◆ **About this task**
Please transcribe the data exactly, with nothing left out.

◆ **Information provided**
/---
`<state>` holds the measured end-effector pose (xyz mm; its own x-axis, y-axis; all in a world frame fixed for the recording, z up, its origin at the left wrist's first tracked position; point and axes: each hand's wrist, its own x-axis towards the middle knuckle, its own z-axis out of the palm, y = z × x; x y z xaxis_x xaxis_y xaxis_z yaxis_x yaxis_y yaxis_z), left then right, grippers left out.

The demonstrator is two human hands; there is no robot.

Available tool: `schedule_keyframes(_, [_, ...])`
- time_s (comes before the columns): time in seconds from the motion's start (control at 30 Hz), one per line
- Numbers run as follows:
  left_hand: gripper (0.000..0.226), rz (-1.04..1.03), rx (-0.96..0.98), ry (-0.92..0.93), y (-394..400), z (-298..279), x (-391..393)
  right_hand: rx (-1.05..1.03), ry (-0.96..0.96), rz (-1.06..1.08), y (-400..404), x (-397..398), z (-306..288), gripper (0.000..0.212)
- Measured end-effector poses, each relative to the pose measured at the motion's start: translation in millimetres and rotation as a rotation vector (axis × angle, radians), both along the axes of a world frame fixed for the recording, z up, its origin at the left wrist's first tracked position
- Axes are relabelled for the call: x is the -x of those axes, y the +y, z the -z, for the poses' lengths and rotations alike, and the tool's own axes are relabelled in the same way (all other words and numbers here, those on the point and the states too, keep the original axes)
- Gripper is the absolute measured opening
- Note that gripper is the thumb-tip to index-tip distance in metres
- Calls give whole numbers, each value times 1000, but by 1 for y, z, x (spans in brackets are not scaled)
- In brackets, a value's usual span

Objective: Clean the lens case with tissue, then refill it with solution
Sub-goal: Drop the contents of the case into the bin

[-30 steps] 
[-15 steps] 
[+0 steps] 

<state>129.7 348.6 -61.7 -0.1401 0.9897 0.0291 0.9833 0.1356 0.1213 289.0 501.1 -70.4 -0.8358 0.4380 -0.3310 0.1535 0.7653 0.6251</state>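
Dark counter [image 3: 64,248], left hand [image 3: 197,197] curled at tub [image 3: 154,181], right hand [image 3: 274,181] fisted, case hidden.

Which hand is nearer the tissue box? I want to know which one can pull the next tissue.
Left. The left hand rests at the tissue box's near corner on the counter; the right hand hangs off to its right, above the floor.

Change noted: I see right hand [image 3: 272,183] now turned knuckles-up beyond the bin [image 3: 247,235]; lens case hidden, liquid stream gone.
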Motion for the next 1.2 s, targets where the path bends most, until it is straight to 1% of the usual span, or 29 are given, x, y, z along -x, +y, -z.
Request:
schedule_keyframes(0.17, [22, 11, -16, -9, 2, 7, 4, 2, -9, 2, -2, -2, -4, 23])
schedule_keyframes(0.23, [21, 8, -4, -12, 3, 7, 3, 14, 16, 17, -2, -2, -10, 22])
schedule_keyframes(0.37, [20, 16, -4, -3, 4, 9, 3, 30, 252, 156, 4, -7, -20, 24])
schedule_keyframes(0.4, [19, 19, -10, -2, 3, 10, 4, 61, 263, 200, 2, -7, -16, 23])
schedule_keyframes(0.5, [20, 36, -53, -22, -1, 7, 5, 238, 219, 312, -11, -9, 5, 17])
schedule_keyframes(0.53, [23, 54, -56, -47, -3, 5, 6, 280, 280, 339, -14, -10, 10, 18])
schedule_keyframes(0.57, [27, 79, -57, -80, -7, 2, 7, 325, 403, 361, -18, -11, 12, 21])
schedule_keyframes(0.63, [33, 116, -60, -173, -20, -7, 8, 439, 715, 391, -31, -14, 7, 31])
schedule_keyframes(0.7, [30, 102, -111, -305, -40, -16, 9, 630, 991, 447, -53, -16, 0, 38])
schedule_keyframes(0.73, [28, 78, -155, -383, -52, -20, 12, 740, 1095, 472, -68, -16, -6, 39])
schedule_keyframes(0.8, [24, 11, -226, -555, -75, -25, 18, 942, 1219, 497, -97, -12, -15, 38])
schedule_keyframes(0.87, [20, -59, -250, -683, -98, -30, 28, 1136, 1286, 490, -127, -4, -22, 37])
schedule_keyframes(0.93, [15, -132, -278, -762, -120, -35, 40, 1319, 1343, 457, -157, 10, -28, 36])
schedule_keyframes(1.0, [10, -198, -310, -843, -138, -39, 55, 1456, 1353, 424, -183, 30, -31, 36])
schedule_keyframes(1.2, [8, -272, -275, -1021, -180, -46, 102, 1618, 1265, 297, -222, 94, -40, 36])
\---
◆ **Exercise answer**
`<state>` holds the measured end-effector pose (xyz mm; its own x-axis, y-axis; all in a world frame fixed for the recording, z up, its origin at the left wrist's first tracked position; point and axes: each hand's wrist, its own x-axis towards the middle knuckle, its own z-axis out of the palm, y = z × x; x y z xaxis_x xaxis_y xaxis_z yaxis_x yaxis_y yaxis_z), left then right, grippers left out.

The demonstrator is two human hands; there is no robot.

Available tool: `schedule_keyframes(_, [_, ...])`
- time_s (comes before the columns): time in seconds from the motion's start (control at 30 Hz), one per line
- Numbers run as follows:
  left_hand: gripper (0.000..0.226), rz (-1.04..1.03), rx (-0.96..0.98), ry (-0.92..0.93), y (-394..400), z (-298..279), x (-391..393)
  right_hand: rx (-1.05..1.03), ry (-0.96..0.96), rz (-1.06..1.08), y (-400..404), x (-397..398), z (-306..288), gripper (0.000..0.212)
- Measured end-effector poses, each relative to the pose measured at the motion's start: translation in millimetres and rotation as a rotation vector (axis × angle, radians), both along the axes of a world frame fixed for the recording, z up, its origin at the left wrist's first tracked position
- Axes are relabelled for the call: x is the -x of those axes, y the +y, z the -z, for the poses' lengths and rotations alike, and the tool's own axes are relabelled in the same way (all other words and numbers here, those on the point and the states too, keep the original axes)
- Gripper is the absolute measured opening
- Note that gripper is the thumb-tip to index-tip distance in metres
- Calls give whole numbers, each value times 1000, but by 1 for y, z, x (spans in brackets are not scaled)
- In brackets, a value's usual span

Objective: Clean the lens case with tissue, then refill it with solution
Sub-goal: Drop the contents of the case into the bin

[-30 steps] 
[-15 steps] 
[+0 steps] 

<state>129.7 348.6 -61.7 -0.1401 0.9897 0.0291 0.9833 0.1356 0.1213 289.0 501.1 -70.4 -0.8358 0.4380 -0.3310 0.1535 0.7653 0.6251</state>
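Dark counter [image 3: 64,248], left hand [image 3: 197,197] curled at tub [image 3: 154,181], right hand [image 3: 274,181] fisted, case hidden.

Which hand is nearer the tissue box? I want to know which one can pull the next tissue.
Left. The left hand rests at the tissue box's near corner on the counter; the right hand hangs off to its right, above the floor.

Change noted: I see right hand [image 3: 272,183] now turned knuckles-up beyond the bin [image 3: 247,235]; lens case hidden, liquid stream gone.
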Motion for the next 1.2 s, targets where the path bends most, until it is straight to 1% of the usual span, or 29 are given, x, y, z along -x, +y, -z.
Request:
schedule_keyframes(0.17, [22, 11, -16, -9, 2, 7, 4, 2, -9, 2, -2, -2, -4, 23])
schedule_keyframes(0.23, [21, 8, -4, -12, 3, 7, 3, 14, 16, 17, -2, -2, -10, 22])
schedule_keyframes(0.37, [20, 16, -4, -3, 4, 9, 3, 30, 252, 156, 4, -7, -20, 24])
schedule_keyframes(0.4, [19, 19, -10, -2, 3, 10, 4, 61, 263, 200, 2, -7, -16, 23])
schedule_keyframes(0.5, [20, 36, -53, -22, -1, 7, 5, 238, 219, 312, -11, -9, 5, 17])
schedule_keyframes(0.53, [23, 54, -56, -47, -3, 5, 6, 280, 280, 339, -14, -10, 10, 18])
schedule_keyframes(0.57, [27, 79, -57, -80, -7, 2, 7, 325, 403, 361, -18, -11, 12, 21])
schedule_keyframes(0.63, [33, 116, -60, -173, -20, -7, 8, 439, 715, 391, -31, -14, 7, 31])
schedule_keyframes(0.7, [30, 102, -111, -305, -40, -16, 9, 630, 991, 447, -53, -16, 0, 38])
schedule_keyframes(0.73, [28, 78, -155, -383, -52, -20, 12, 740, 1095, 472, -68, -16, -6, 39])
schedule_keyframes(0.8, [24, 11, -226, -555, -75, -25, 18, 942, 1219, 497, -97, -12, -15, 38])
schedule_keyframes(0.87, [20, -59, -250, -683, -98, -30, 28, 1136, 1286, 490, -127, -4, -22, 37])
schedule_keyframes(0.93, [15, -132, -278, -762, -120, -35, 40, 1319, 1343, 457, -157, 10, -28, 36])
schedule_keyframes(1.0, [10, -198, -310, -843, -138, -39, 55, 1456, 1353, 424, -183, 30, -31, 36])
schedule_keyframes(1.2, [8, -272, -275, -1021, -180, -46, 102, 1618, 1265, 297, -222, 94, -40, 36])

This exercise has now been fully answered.